August 1, 2006
Faux journalism, condensed
Posted by Mitch Kokai at 11:19 PM
If you skipped the last post because of its length, here's the basic message:
Beware of newspaper or magazine articles packaged as "news," if the writer spits out long passages of unattributed opinion. I picked on a TIME writer, but I easily could have pointed to other writers who employ the same type of ersatz journalism on a daily basis.
Here's a good rule of thumb: if you find yourself continually asking "Says who?" while reading a piece, you should take the information provided with a grain of salt.
Posted by Mitch Kokai at 10:47 PM
See if you can spot the common thread in the following passages, beyond the fact that they all appear in Lisa Beyer's TIME article, "Why The Middle East Crisis Isn't Really About Terrorism."
On U.S. policy toward repaying Hizballah for its previous attacks on American targets:
The time appears to be now. By supporting Israel's ferocious
offensive against Hizballah in Lebanon, especially by pushing back
international efforts to broker a cease-fire in order to give the
Israeli military more time to lay waste to the group's fighters and
armaments, Washington has taken a forceful swing at the militia, even
if it's by proxy. It's not exactly about avenging the Marines, of
course. It's about fighting the global war on terrorism.
Or is it? Should it be?
On the nature of the terrorist threat:
However grand it may be to fight all global terrorists, though, the simple fact is that we can't: we don't have the troops, the money or the political will. That means it may make sense to limit our hit list to the groups that actually threaten us. Hizballah does not now do that. Nor does the other group currently in the spotlight, the Palestinian Islamist organization Hamas. The U.S. has sound reasons for wanting to constrain these groups, principally that they threaten our ally Israel. But those reasons have largely gone unarticulated as Bush falls back on maxims about the need to confront terrorism, as if Hizballah and Hamas are likely to be behind the next spectacular that will top 9/11. They are not, and pretending that they are costs the U.S. credibility, risks driving terrorist groups that aren't allied into alliance and obscures the real issues at hand in the Middle East....
How about this one?
Moreover, by casting the battle against Hizballah as part of the war on terrorism, the Administration is obscuring the real questions in this crisis and depriving the American public of a debate over them: How much should we do for Israel, and what should we do to Iran, Hizballah's main source of funding, training and weaponry? The fundamental problem with Hizballah is not that it is a terrorist group, as the President has said repeatedly in recent weeks. The fundamental problem the U.S. should have with Hizballah is that it refuses to stop fighting our principal ally in the region, despite Israel's complete withdrawal from Lebanon in 2000. And Hizballah can keep up the fight because it is sponsored by a state that, with its nuclear program, really does present a danger to the U.S. The backers of the Administration argue that the U.S., through Israel, needs to slap back Hizballah in order to smack Iran. But does Israel's whacking Hizballah really deliver a blow to Iran on behalf of the U.S. any more than a medieval duel of seconds settles who is the superior of two knights? It's a discussion worth having, if we can sort out our real interests and purposes in this affair.

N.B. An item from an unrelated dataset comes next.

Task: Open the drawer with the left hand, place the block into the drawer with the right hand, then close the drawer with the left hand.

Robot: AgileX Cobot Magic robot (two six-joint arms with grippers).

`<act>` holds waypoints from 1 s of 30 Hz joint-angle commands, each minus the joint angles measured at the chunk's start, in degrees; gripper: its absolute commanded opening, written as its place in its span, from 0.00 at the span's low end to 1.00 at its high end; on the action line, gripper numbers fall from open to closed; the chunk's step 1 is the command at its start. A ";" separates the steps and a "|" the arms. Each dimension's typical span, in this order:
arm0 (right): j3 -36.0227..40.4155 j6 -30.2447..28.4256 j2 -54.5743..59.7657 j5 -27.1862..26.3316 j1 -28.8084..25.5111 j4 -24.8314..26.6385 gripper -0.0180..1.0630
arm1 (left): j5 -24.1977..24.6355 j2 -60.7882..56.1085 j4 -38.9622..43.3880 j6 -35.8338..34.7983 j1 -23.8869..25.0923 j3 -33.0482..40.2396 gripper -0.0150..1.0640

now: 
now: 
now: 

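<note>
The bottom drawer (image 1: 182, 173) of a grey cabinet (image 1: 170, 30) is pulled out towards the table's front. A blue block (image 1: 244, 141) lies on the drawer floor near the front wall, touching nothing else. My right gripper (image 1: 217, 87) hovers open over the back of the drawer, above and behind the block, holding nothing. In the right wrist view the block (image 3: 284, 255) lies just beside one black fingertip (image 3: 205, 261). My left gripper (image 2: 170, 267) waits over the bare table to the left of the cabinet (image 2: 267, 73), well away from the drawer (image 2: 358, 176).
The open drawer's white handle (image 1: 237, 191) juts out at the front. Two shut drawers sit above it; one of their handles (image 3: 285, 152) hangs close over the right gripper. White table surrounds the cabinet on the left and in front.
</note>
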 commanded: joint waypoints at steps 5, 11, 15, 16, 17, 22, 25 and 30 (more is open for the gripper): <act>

I apologize for the long quotations, but they're included for effect. None of these long passages has a bit of attribution. That's a big problem for a story packaged as "news."
In news stories -- as opposed to opinion pieces (like the one-page "counterpoint" Charles Krauthammer offers to balance the four-page "news" article) -- a basic journalistic tenet calls for a reporter to answer the question, "Says who?"
In other parts of the story, Ms. Beyer shares direct and indirect quotes from French diplomats and some Rand Corporation sources. But most of her story consists of passages like the ones quoted above.
Readers of all political stripes should sound the alarm bells whenever they're left continually asking "Says who?"
Farming fun in Iowa
Posted by Mitch Kokai at 9:54 PM
The online version of this TIME article omits the humorous picture, but you'll still learn how former Sen. John Edwards is planning to join other presidential candidates at the Iowa State Fair.
(For those of you who won't see the print version, five candidates are doctored to look like farmers. Joe Biden gets a straw hat; Mitt Romney, a John Deere hat and pitchfork; George Pataki, a pig; Evan Bayh, a rooster; and Edwards, a pie and a wife-beater.)
One thing I AGREE with Heath on........
Posted by Michael Moore at 9:27 PM
One thing that I thought about with the talk of high school
football, is that one Coach that had an impact on Candidate Shuler also was a
big part of the building the football program that I had the opportunity to
A few months ago Heath Shuler came and spoke to one of my
political classes at WCU, and toward the end of his talk I asked him after all
the policy questions, I said Heath “How big of an impact did Coach Deitz have
on you?” Heath responded “I still have
nightmares in the middle of the night of him yellin’!”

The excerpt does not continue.